**EXERCISE BRIEF:** In the material below, find the line containing "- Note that" and the line containing "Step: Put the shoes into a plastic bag", then reproduce exactly both of them and every line between, and nothing else.

**DATA SECTION:**
#####
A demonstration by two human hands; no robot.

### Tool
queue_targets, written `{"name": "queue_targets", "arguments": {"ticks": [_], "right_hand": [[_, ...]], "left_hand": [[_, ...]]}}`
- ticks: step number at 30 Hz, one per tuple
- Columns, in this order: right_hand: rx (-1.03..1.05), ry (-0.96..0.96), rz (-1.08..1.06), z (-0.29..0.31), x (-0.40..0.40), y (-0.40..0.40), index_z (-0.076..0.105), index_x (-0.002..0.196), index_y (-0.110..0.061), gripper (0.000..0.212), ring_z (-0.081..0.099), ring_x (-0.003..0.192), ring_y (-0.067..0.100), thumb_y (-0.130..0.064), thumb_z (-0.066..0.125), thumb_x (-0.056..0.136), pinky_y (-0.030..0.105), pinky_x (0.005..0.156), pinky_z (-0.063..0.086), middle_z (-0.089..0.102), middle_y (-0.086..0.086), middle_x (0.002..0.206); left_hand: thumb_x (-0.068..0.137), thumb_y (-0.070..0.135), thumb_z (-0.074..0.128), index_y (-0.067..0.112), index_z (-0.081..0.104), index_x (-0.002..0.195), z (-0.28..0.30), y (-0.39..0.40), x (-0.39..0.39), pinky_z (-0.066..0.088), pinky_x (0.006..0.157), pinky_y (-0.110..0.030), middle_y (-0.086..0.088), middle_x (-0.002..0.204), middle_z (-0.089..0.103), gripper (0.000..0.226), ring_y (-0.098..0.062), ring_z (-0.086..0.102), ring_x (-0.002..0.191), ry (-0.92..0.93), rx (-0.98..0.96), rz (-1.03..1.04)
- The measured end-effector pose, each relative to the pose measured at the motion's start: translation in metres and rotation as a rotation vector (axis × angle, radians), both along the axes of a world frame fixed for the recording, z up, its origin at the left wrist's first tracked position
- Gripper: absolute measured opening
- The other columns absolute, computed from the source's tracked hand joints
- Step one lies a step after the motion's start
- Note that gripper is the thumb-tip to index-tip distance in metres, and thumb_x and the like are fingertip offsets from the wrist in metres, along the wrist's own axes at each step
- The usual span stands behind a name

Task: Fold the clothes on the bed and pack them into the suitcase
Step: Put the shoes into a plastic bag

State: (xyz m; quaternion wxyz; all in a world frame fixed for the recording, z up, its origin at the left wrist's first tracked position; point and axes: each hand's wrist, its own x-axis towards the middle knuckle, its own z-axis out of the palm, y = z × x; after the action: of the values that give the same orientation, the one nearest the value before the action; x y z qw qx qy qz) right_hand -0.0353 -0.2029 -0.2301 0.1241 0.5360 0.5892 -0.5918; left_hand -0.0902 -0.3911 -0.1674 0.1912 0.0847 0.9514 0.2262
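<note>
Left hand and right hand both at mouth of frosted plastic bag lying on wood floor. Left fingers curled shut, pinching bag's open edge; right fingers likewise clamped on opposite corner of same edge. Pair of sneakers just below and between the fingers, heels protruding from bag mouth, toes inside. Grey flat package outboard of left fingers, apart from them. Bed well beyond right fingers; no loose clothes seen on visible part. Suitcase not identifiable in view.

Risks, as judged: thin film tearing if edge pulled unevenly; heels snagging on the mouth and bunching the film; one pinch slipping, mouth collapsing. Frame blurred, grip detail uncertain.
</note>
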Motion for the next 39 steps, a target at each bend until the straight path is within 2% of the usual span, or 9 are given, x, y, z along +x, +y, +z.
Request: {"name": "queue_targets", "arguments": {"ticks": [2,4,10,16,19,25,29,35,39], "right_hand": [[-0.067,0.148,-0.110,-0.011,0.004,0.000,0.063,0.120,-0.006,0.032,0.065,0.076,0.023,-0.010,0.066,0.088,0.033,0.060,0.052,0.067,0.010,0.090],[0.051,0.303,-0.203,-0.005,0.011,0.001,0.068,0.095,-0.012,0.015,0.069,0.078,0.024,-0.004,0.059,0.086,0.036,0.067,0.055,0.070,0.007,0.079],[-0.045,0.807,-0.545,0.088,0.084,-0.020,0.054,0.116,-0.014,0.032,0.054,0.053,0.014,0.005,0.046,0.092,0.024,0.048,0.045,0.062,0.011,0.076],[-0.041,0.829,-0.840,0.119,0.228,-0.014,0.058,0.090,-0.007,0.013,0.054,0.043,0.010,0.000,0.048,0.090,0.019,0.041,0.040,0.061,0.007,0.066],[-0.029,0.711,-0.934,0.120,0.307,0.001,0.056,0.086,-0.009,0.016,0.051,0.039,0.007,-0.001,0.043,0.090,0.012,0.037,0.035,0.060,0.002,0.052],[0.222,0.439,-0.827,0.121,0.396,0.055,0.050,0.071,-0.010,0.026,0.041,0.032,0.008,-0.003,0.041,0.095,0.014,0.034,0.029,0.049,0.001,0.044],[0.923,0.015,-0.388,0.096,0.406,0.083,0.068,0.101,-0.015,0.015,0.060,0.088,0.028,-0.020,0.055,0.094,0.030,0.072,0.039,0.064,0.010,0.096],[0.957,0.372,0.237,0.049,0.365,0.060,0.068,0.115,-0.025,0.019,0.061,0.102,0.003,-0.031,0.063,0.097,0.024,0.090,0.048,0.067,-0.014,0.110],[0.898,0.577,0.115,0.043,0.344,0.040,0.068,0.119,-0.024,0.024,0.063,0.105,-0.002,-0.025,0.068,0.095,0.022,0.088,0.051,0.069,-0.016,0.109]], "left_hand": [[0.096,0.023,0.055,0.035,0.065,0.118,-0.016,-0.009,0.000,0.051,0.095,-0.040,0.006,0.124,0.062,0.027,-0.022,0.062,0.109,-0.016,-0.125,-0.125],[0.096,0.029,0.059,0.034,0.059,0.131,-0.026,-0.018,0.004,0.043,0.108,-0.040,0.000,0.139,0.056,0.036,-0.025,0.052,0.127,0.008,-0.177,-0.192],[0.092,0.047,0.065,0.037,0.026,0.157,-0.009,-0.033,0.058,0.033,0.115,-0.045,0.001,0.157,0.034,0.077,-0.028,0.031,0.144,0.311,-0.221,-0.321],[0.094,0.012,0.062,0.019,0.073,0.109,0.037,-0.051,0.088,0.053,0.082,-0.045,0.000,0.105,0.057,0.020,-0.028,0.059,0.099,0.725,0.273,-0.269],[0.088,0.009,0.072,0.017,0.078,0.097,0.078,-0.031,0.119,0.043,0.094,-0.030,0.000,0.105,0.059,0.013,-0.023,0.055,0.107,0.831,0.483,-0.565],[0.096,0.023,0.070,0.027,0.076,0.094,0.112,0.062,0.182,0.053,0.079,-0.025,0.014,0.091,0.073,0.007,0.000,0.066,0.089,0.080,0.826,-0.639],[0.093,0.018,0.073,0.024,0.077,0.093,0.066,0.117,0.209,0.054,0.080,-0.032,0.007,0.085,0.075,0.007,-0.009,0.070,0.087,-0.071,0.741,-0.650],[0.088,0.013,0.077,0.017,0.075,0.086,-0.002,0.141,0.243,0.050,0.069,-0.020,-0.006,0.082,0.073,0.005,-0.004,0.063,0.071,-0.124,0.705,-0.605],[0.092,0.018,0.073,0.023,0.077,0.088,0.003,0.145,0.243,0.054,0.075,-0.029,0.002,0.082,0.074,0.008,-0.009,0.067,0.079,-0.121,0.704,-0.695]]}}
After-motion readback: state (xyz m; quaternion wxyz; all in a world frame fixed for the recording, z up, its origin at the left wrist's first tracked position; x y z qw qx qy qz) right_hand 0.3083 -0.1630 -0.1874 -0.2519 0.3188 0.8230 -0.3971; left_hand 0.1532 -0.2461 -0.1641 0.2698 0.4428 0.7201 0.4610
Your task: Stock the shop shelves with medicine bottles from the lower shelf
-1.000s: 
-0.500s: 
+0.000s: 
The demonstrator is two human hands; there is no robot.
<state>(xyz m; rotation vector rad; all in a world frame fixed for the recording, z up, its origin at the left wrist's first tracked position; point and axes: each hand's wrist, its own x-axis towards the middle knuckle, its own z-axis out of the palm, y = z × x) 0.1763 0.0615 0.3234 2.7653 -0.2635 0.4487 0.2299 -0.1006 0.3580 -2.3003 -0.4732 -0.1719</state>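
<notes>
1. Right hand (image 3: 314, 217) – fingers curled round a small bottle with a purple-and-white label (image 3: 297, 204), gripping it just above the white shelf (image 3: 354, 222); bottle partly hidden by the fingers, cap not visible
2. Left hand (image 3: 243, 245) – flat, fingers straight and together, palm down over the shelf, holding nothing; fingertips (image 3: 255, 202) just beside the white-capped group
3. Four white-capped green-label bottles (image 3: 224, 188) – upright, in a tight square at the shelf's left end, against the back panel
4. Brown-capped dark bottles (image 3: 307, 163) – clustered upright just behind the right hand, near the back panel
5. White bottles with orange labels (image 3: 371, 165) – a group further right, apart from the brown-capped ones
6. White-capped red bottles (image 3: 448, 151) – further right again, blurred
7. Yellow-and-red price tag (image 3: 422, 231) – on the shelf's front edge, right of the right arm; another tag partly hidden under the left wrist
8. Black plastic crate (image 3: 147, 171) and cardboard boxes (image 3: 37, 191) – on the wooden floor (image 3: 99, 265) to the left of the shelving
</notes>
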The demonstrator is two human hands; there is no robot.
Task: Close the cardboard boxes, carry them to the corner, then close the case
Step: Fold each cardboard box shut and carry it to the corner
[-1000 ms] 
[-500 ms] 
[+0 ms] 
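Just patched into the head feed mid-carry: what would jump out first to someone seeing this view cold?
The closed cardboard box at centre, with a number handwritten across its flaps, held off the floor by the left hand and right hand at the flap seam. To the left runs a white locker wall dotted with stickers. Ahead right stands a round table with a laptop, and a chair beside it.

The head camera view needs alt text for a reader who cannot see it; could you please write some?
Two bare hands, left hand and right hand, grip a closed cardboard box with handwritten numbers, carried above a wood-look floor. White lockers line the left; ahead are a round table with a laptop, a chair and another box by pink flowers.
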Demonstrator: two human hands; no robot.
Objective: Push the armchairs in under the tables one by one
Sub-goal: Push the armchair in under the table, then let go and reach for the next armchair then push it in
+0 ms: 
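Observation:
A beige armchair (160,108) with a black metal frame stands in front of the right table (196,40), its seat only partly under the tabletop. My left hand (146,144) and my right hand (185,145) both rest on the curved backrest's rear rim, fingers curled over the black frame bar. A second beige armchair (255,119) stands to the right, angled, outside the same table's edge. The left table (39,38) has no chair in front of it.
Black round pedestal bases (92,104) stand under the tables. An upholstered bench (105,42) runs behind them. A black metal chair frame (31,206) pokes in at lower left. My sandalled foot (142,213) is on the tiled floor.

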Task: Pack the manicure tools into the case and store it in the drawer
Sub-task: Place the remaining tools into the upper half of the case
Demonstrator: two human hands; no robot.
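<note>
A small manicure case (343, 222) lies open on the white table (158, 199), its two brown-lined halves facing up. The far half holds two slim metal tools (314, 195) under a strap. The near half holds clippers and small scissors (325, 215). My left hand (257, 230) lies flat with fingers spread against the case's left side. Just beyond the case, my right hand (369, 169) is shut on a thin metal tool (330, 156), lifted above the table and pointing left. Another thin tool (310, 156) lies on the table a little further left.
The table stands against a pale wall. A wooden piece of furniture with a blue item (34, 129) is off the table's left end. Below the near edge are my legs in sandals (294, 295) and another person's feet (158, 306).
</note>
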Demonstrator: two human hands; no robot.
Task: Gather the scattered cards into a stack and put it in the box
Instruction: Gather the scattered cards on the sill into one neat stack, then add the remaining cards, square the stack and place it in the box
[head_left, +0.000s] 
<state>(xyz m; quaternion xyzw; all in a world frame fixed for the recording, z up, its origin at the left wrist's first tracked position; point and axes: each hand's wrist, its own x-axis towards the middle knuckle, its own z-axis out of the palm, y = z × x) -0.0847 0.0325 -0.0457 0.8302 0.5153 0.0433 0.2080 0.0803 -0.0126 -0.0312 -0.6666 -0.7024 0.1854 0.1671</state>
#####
**RESPONSE BELOW:**
- Note that gripper is the thumb-tip to index-tip distance in metres, and thumb_x and the like are fingertip offsets from the wrist in metres, along the wrist's own axes at each step
- The usual span stands behind a name

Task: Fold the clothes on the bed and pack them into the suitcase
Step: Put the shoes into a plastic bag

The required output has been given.